Ambassador Keyes was the closing speaker among Republican Presidential hopefuls at the Delaware State Republican Dinner on Saturday, April 8, 1995 in Wilmington. His remarks followed immediately those of Senator Arlen Spector, who received mixed but vocal response to his exhortation to take abortion out of politics and the pro-life plank out of the Republican Party platform. Senator Specter devoted most of his speech to economic issues. The other candidates who spoke were Senator Phil Gramm, Senator Richard Lugar and Congressman Bob Dornan. Their speeches centered around economic and defense issues.
Thank you. Every now and again when I am about to begin a speech, I am reminded of someone who once told me about speeches, that they are a little bit like war--that it's not who's standing before the battle, it's who's standing after. This evening we're going to have a real test of that, because I really have to get something off my heart today.

We, I think, are pretty much all in agreement about certain things. This is true. And on any given day you could lay out 10 or 15 things on which every Republican who is in this room, probably--and every one of us who is standing for the Presidency--would agree.

We would agree on less government, and we would agree on lower taxation, and we would agree on balancing the budget. We are coming to an agreement on the need for a radical overhaul of our tax system, and to restore to our families, and our businesses, and our private sector control over a greater share of this economy and its resources--to take that control out of the hands of government bureaucrats and politicians and put it back into the hands of the American people. We agree about this.

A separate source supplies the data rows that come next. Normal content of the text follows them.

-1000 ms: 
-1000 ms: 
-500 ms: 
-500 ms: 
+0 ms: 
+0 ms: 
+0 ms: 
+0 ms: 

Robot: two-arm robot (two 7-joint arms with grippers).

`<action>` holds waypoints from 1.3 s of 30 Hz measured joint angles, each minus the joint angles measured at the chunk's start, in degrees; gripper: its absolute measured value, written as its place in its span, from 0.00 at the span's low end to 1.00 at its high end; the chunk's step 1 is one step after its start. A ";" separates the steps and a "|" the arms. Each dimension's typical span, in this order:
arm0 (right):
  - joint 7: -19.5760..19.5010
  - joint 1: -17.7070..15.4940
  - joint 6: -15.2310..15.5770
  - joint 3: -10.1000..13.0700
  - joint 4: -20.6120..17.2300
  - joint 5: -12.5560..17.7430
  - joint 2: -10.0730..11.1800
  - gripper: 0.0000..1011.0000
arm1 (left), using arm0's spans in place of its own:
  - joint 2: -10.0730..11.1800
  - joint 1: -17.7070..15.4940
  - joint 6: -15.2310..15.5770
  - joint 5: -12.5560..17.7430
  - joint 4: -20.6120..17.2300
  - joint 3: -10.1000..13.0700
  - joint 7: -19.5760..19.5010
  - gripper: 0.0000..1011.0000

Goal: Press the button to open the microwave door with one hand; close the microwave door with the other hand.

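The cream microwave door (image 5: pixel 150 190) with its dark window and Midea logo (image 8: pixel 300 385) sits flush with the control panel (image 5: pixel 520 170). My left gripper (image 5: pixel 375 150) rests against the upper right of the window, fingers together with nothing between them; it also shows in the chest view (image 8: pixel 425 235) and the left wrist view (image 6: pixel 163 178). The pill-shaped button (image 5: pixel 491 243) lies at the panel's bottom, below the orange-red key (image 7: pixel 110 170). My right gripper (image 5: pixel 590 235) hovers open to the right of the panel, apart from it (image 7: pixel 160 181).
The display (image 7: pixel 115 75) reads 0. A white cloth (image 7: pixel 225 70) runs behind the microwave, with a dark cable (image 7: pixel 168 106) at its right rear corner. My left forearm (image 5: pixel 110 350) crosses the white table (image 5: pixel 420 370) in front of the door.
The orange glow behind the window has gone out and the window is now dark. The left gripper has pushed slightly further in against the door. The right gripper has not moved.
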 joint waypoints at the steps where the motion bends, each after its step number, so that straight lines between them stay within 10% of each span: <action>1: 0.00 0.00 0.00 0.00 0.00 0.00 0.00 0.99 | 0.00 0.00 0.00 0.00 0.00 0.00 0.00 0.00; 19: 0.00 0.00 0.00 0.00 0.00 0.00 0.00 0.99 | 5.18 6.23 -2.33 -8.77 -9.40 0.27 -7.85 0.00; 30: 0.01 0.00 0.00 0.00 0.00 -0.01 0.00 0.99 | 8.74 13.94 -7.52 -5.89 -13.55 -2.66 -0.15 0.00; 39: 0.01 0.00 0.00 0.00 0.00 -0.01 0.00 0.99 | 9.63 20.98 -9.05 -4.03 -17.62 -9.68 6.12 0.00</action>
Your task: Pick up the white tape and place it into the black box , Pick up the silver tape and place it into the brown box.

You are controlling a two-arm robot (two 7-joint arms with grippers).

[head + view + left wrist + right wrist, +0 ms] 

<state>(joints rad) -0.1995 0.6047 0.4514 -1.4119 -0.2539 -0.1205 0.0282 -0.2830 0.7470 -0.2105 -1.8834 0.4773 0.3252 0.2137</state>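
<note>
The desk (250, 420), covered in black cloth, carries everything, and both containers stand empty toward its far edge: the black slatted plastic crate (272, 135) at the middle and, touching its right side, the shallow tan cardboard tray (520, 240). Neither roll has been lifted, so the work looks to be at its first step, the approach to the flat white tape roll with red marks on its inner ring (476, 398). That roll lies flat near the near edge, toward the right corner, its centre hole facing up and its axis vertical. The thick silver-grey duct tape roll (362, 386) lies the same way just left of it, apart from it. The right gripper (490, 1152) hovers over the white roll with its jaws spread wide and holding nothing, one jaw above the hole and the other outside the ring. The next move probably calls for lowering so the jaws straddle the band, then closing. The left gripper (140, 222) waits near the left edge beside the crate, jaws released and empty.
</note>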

And so you could lay out some principles, and we could stand on those principles, and we could act as if it was all over and we could smile at one another and go forward. And we might serve the purposes of the Republican Party. But I didn't know that's what we were about.

I guess I didn't become a Republican to serve the purposes of the Republican Party. I became a Republican to serve the good of the United States. I became a Republican to serve the principles of this country. I became a Republican to stand up for that banner of principle without which this nation cannot survive.

That means that there are going to be times when, in order to stand for that nation, I must do what I must do. And we must do what we must do--no matter what the difficulty, no matter what the controversy, no matter how many people tell us we must stand back and be silent. Because America will not heal from that silence. She will perish.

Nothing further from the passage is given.